* [Your assignment] Your reply should be only the number of lines in the material below that include the word "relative".

[Opening Supplied material section]

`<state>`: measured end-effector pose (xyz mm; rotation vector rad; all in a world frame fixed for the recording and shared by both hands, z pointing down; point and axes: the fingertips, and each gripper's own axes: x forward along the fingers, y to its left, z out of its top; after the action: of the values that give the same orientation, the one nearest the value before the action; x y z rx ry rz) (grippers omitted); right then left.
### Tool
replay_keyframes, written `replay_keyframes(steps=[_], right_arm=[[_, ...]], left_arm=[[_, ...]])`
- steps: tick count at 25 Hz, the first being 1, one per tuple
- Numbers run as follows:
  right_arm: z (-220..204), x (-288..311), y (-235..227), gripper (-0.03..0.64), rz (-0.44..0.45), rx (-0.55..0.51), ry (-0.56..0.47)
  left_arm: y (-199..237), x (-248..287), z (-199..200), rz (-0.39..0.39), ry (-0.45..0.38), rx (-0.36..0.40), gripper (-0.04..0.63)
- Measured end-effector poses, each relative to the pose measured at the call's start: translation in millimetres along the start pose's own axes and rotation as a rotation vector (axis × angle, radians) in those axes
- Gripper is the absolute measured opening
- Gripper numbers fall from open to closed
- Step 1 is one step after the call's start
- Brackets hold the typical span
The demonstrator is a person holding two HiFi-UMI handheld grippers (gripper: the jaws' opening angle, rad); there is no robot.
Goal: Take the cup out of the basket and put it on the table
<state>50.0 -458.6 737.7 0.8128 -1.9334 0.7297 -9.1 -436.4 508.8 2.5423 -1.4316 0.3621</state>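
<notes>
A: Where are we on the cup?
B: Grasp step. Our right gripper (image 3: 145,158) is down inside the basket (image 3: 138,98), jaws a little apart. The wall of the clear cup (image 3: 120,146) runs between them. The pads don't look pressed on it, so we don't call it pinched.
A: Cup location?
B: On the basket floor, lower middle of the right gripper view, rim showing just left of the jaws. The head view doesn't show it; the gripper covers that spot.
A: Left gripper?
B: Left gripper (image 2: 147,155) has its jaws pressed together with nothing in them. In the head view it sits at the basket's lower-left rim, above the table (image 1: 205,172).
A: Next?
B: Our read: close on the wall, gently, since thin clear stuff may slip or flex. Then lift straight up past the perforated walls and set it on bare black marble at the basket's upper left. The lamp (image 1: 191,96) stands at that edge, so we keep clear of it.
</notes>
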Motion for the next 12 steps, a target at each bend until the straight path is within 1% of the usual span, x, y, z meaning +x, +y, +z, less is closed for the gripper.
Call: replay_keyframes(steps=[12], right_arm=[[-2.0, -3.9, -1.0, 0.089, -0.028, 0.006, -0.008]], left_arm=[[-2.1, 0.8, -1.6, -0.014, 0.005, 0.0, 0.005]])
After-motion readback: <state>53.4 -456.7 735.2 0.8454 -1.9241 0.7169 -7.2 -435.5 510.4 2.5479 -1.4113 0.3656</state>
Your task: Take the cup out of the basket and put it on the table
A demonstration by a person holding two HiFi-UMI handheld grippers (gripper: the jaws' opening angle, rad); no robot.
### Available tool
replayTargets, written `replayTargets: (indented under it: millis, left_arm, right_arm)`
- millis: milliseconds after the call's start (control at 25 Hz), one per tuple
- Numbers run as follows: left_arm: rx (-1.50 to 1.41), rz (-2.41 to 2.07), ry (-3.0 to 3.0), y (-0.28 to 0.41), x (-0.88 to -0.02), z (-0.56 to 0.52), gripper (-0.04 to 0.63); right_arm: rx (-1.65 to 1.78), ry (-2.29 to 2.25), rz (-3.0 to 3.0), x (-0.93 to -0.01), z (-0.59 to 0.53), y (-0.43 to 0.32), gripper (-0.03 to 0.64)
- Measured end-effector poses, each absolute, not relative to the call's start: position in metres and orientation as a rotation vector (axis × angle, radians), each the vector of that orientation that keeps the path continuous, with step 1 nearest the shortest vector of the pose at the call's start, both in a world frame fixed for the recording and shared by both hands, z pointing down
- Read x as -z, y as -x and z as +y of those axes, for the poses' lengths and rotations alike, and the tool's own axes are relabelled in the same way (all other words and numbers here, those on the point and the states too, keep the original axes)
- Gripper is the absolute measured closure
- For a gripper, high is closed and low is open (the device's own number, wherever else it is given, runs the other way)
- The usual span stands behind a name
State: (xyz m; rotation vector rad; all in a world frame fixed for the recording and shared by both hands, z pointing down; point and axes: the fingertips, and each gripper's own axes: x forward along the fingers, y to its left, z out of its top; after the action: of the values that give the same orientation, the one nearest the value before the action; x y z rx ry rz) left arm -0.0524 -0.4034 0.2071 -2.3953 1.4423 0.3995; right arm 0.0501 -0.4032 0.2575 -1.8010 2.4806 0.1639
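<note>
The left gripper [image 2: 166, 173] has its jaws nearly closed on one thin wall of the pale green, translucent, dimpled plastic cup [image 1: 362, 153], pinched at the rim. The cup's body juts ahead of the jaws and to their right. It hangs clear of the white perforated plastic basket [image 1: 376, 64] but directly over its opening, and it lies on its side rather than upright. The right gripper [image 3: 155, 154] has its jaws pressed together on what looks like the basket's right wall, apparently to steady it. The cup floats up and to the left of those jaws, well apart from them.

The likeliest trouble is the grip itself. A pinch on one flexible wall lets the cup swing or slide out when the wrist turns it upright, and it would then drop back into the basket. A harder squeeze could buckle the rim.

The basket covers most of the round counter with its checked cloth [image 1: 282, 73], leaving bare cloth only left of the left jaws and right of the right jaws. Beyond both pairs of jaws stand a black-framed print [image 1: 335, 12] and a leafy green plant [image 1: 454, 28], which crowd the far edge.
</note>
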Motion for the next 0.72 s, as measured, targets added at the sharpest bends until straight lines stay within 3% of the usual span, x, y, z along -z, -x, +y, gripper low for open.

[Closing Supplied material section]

* [Output below] 2